Take the data below and extract the lines from the one with "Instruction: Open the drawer" to the one with "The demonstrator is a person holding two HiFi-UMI", inclusive, exactly as written.
(Exercise material Opens)
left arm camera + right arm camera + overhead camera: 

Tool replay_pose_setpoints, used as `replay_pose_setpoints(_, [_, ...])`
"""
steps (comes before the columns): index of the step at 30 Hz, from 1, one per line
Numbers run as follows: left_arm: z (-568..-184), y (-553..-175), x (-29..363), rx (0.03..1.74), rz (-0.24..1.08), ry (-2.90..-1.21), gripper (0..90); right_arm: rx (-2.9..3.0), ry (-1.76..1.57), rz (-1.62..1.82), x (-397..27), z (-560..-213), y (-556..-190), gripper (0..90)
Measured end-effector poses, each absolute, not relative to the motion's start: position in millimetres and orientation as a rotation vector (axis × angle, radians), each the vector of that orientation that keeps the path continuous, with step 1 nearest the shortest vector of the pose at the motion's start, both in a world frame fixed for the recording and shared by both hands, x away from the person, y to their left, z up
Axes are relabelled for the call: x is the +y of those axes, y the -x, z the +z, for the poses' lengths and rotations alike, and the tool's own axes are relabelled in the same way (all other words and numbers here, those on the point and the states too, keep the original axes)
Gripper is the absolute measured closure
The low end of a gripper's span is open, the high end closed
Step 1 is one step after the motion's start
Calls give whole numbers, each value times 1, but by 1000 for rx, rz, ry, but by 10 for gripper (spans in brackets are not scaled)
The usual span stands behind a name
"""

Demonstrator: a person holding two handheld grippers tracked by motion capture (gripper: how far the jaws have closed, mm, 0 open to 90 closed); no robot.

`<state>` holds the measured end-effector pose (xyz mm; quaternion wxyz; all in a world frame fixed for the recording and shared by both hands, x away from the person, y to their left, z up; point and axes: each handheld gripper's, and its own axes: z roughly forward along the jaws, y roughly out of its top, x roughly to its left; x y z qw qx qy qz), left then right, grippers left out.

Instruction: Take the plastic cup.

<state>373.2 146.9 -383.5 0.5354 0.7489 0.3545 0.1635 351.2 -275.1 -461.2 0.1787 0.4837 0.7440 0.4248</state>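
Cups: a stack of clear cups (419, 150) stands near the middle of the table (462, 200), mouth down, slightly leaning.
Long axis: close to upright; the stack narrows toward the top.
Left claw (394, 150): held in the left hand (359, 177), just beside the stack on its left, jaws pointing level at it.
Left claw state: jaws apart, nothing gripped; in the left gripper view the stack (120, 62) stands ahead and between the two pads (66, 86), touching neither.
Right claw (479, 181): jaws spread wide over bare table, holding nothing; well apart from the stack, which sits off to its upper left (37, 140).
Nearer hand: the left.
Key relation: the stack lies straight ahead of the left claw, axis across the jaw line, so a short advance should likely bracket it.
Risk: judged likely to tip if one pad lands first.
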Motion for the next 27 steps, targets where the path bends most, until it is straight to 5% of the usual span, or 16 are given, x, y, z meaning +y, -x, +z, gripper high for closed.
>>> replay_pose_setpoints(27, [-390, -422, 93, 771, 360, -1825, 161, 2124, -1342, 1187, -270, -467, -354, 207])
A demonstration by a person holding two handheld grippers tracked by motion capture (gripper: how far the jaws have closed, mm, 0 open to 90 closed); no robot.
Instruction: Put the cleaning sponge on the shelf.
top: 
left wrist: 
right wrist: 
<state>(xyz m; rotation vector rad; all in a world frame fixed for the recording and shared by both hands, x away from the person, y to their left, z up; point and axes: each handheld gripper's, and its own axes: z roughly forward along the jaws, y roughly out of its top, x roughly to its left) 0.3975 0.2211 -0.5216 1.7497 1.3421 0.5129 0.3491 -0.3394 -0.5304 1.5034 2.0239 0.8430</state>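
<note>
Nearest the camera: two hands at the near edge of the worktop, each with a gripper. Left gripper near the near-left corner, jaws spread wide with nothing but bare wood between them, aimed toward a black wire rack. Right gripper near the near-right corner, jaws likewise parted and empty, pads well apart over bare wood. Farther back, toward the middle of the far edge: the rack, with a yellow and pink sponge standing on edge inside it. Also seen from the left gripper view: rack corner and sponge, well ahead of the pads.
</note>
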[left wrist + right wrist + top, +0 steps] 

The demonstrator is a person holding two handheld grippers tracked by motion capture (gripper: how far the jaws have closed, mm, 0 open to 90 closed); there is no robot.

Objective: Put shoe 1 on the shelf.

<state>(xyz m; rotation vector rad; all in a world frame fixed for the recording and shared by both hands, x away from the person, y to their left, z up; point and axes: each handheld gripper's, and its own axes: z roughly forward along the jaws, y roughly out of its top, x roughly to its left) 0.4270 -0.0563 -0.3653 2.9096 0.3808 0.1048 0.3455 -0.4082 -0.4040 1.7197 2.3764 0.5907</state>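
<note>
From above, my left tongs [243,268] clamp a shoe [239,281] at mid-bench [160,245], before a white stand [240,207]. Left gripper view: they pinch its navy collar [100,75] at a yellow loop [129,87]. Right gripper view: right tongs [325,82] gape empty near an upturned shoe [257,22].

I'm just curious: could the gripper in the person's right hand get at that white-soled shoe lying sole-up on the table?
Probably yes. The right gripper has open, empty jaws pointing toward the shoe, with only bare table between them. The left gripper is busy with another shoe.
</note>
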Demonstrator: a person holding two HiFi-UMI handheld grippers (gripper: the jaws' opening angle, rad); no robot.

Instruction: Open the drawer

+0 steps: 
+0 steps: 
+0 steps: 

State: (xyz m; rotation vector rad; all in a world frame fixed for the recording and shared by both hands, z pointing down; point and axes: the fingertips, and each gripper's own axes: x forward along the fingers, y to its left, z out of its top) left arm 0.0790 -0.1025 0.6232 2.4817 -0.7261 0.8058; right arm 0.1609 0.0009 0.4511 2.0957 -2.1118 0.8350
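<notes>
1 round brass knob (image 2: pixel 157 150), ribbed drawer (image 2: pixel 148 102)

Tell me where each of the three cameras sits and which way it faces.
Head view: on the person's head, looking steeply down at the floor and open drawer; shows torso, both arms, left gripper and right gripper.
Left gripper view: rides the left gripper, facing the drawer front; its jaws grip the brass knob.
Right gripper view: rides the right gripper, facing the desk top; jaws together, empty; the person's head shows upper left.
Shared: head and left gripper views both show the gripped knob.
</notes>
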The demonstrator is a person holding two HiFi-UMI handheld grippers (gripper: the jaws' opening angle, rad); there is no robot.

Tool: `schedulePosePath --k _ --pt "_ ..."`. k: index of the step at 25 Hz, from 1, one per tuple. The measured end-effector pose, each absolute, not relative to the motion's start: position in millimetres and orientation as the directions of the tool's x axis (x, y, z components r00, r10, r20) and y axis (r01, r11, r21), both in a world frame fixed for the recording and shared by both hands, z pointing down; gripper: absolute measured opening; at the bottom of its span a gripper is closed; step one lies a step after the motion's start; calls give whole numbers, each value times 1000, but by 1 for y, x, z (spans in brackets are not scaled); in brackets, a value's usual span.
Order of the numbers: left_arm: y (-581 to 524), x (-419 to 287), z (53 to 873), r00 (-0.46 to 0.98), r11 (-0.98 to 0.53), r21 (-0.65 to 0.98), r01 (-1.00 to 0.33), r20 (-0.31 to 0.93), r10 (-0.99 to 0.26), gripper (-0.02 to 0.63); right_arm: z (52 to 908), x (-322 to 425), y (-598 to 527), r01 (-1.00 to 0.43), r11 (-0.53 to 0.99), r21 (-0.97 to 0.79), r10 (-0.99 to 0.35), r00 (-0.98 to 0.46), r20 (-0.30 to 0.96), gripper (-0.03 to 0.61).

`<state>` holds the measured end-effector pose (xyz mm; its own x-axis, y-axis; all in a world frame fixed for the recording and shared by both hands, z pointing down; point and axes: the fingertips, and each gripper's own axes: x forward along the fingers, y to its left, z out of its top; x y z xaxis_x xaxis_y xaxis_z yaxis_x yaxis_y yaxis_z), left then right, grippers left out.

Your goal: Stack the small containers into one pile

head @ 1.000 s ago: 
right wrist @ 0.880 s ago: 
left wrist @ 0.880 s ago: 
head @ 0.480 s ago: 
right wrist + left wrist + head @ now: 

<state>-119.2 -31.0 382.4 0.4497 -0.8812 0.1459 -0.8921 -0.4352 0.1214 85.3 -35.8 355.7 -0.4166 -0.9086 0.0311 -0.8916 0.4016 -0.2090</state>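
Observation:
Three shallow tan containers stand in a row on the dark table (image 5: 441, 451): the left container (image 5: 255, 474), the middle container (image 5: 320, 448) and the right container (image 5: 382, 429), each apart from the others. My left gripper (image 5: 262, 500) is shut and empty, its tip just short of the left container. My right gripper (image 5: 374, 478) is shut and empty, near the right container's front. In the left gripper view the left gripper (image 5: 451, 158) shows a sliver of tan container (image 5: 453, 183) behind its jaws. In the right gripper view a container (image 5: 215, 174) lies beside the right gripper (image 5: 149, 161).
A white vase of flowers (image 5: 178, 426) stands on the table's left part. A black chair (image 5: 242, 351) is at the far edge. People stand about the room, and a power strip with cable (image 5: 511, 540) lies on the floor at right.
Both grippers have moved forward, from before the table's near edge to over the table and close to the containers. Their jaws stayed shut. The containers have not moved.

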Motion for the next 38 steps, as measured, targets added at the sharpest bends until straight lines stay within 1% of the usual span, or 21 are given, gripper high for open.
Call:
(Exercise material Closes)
Answer area:
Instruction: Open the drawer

+0 steps: 
+0 steps: 
+0 steps: 

State: (xyz m; rotation vector rad; all in a world frame fixed for the recording and shared by both hands, z pointing down; point and axes: the fingertips, and each gripper's own axes: x forward along the fingers, y to its left, z out of its top) left arm 0.0790 -0.1025 0.6232 2.4817 -0.7261 0.8058; right arm 0.1609 0.0009 0.4511 2.0957 -2.1118 0.8350
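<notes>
1 round brass knob (image 2: pixel 157 150), ribbed drawer (image 2: pixel 148 102)

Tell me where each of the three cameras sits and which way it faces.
Head view: on the person's head, looking steeply down at the floor and open drawer; shows torso, both arms, left gripper and right gripper.
Left gripper view: rides the left gripper, facing the drawer front; its jaws grip the brass knob.
Right gripper view: rides the right gripper, facing the desk top; jaws together, empty; the person's head shows upper left.
Shared: head and left gripper views both show the gripped knob.
</notes>
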The demonstrator is a person holding two HiFi-UMI handheld grippers (gripper: the jaws' opening angle, rad); there is no robot.

That concludes the output.